After World War I, a worldwide flu epidemic hit the small town of Walla Walla. Its hospital was overwhelmed with patients. Fort Walla Walla, an outpost created as a terminus for the Oregon trail in the previous century, was turned into a makeshift infirmary. Because so many trained medical personnel in Walla Walla were ill, the Christian Scientists in town volunteered to serve as nurses in the fort. My great-grandmother, like many of the others serving, would go from patient to patient, offering to pray for them while meeting their basic human needs. Some patients agreed to this, and many were quickly healed.
Not long ago, my mother met a woman who told her that one patient for whom my great grandmother had prayed was a relative of hers. He was very quickly restored and went home and shared Christian Science with his whole family. As a result, many of them took up the study of Christian Science.

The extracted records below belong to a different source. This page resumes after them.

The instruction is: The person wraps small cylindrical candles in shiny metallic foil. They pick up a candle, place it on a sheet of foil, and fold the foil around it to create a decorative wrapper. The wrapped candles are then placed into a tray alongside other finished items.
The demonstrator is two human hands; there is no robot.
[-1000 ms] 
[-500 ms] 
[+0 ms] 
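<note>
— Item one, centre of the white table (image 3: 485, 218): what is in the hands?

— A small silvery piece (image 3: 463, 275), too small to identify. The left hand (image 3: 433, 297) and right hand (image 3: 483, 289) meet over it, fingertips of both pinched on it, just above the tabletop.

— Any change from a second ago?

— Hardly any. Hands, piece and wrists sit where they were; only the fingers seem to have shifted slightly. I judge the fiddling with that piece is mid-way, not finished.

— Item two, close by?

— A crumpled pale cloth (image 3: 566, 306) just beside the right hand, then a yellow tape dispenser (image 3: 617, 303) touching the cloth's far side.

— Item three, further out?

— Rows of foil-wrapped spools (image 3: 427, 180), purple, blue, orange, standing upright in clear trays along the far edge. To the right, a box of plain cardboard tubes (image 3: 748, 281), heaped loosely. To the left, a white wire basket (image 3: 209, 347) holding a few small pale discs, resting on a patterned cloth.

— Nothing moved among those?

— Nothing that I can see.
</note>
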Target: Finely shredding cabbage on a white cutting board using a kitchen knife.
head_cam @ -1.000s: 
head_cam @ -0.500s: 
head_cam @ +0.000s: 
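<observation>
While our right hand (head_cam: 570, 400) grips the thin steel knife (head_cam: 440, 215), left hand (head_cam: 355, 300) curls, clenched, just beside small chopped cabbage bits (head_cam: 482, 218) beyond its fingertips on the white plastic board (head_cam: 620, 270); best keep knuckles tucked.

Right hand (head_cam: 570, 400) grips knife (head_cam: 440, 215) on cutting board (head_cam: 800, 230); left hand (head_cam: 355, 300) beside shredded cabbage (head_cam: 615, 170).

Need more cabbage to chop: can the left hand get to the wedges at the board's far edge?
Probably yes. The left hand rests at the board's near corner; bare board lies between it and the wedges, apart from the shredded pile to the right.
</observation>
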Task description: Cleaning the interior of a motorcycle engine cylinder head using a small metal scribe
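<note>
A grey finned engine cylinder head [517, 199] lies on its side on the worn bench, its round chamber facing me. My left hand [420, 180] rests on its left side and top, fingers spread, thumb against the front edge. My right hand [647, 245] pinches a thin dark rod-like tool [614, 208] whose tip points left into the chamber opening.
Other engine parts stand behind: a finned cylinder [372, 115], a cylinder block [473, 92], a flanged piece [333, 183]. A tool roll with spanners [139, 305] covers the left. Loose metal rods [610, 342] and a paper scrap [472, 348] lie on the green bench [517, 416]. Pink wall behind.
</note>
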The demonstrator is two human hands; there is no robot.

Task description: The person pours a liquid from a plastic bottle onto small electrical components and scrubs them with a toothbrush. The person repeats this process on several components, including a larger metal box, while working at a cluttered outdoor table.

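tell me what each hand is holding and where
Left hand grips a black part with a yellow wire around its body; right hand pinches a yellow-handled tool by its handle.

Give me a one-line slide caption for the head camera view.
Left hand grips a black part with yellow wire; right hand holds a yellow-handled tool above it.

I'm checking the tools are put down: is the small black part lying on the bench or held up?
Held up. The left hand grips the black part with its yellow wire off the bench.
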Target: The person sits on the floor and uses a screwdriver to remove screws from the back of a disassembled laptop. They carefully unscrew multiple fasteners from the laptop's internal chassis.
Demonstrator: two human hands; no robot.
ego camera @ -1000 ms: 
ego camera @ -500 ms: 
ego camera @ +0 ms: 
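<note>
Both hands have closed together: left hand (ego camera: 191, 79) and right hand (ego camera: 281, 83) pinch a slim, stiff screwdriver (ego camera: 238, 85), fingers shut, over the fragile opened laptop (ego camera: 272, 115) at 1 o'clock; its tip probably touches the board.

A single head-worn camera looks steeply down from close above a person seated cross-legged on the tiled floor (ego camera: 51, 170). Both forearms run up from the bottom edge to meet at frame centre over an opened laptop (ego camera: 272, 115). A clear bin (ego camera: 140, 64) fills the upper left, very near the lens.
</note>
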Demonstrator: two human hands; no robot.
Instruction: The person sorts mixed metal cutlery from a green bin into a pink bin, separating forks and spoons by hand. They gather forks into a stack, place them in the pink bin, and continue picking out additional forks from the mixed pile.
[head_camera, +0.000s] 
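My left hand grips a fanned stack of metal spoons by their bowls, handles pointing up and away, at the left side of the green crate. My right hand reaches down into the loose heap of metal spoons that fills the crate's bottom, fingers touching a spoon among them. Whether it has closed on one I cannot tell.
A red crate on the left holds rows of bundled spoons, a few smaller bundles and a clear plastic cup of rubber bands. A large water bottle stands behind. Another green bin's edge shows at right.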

As I see it, such Bible-based healing proves that there was no shilly-shallying or double-mindedness during that time of great need in Walla Walla. Most of the volunteers, like my great-grandmother, had been healed of severe illnesses themselves. They thought and acted with one Mind, entertaining no opposing doubts or fears, knowing that what had healed them would heal others. This same kind of independence and industry, decisiveness and commitment, is needed and available to every follower of Christ Jesus today. It just entails making up your mind to have only one Mind.